TRY IT: Go through the material and copy each line in which the word "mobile" shows up.

PROVIDED DATA:
== Segment start ==

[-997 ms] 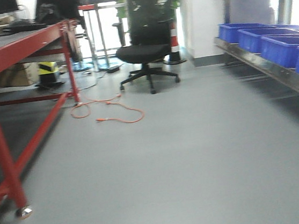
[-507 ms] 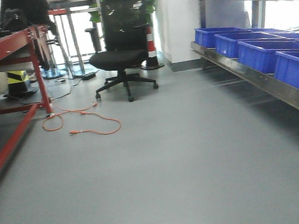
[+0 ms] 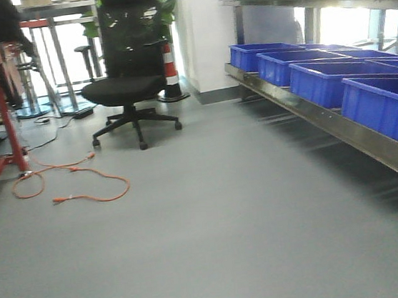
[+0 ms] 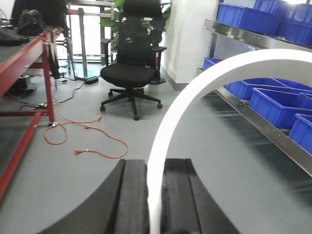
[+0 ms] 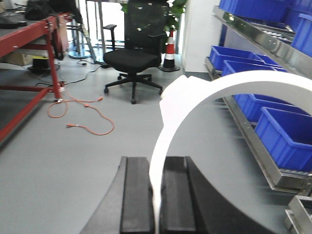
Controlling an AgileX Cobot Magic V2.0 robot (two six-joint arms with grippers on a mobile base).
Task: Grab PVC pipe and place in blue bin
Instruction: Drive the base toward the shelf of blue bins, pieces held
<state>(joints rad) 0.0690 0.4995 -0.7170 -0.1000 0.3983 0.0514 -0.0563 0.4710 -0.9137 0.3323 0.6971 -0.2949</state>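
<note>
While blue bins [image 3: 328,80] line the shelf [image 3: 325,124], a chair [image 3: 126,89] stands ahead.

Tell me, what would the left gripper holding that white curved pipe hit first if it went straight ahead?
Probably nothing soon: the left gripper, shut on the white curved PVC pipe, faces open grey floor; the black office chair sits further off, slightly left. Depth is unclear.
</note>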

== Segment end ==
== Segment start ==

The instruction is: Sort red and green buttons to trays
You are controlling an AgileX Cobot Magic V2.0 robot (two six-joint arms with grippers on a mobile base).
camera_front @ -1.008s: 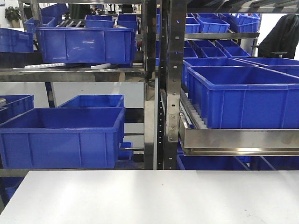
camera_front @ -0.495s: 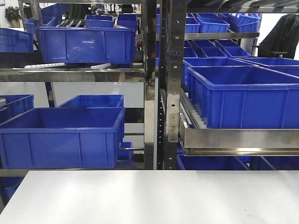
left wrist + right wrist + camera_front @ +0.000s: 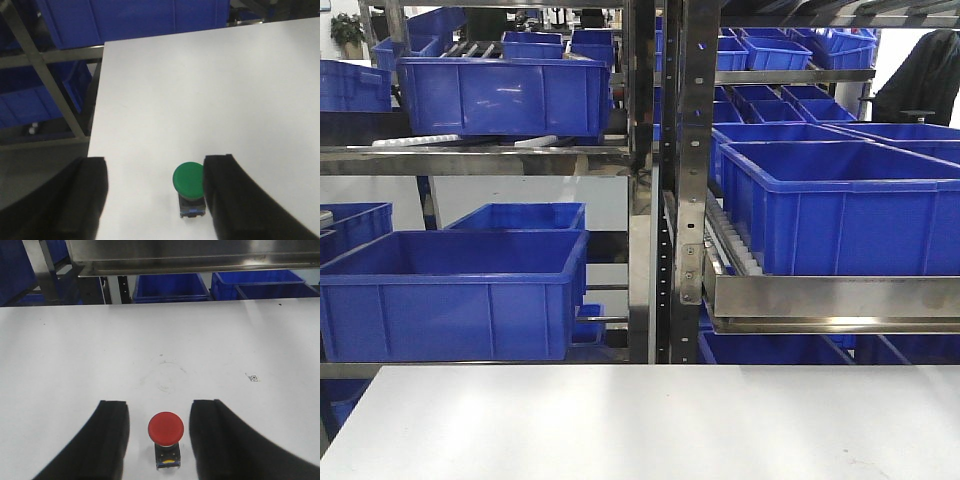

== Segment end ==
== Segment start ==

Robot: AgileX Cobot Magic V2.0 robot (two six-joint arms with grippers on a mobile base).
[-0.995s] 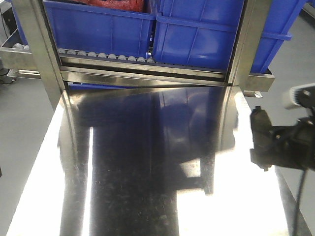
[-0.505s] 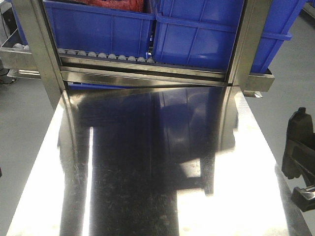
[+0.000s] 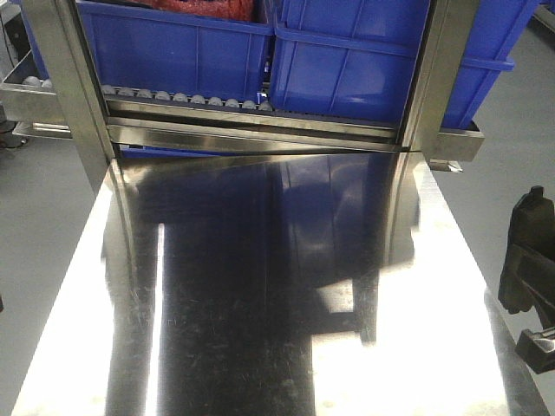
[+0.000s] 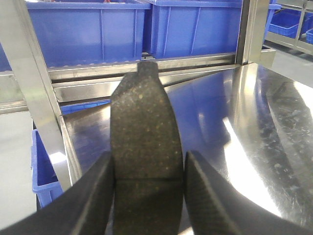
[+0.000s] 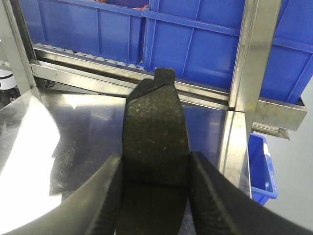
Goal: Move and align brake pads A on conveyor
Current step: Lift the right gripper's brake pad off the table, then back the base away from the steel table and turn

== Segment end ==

ANSWER TO THE PROBLEM:
Controlling an AgileX Cobot Magic V2.0 robot (two six-joint arms with grippers on a mobile base).
You are controlling an AgileX Cobot Magic V2.0 robot (two six-joint arms with grippers on a mobile base).
Robot: AgileX Cobot Magic V2.0 robot (two six-joint arms with grippers on a mobile base).

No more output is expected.